MATERIALS PROVIDED ▸
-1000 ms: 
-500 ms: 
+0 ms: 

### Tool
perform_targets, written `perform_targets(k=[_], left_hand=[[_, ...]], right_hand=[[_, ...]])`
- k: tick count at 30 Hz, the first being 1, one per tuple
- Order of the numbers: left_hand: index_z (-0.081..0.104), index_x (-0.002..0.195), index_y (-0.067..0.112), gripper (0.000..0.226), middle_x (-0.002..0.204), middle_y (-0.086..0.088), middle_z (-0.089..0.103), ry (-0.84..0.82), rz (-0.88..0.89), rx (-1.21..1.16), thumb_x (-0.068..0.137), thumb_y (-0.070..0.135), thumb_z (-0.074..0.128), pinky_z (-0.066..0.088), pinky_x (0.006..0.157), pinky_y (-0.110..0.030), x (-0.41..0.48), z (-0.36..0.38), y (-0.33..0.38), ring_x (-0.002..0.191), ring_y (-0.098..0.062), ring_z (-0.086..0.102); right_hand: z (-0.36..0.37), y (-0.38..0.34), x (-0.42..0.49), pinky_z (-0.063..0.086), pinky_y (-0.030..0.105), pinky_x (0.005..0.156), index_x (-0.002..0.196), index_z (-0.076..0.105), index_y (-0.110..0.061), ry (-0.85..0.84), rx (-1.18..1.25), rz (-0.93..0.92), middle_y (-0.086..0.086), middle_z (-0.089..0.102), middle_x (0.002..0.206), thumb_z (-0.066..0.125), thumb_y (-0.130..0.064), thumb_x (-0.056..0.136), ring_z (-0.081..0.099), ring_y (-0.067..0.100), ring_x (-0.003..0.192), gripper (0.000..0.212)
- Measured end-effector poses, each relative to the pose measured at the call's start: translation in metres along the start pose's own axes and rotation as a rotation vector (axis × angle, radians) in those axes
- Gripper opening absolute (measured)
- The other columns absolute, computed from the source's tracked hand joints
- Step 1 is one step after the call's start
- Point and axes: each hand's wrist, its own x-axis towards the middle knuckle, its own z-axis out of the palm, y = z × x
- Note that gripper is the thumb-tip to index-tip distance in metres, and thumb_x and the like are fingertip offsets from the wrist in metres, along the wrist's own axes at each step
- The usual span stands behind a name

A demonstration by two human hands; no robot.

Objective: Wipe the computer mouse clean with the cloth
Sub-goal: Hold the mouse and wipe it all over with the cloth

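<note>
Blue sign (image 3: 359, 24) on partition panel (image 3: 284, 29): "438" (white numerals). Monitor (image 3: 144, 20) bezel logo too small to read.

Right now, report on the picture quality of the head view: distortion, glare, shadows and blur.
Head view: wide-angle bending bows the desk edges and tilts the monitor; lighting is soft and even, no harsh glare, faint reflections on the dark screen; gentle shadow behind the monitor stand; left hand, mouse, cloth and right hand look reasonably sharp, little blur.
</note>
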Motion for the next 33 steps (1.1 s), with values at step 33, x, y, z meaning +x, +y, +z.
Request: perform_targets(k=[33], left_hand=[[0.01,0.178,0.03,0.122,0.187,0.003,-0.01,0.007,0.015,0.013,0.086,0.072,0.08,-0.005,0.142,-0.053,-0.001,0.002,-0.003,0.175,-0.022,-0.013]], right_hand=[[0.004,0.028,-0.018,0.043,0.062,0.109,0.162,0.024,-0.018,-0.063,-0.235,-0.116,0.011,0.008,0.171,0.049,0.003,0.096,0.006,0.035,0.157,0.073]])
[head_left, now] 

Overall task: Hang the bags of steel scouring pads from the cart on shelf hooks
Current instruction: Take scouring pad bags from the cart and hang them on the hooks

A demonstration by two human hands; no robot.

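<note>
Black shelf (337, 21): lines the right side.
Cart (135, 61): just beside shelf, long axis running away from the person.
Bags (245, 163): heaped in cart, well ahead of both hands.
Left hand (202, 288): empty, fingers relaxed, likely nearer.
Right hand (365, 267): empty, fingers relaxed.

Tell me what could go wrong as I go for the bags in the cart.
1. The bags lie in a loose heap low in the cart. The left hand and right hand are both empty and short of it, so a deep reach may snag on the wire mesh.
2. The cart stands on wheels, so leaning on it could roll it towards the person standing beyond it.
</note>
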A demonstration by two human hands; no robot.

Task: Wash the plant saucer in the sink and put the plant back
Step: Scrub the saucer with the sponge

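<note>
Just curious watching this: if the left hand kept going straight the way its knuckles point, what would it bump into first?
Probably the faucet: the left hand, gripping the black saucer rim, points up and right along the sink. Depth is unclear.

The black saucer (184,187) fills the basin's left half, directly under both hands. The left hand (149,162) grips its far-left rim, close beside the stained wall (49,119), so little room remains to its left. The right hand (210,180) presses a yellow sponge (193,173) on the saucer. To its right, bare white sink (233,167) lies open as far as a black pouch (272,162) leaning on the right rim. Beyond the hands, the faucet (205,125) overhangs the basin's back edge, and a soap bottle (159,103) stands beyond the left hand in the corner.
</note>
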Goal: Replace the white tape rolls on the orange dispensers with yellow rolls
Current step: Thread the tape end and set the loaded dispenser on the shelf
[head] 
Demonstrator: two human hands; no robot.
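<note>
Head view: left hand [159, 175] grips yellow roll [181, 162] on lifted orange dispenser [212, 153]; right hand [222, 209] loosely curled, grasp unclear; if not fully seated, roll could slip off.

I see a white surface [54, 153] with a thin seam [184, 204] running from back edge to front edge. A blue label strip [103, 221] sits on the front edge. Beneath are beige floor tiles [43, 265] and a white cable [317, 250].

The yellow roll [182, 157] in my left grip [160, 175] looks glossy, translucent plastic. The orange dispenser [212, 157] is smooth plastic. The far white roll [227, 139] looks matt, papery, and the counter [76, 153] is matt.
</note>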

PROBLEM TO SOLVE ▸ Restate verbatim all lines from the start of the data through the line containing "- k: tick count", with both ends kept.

EXERCISE OUTPUT ▸
-1000 ms: 
-500 ms: 
+0 ms: 

### Tool
perform_targets, written `perform_targets(k=[_], left_hand=[[_, ...]], right_hand=[[_, ...]])`
- k: tick count at 30 Hz, the first being 1, one per tuple

Nothing else remains to be done in this exercise.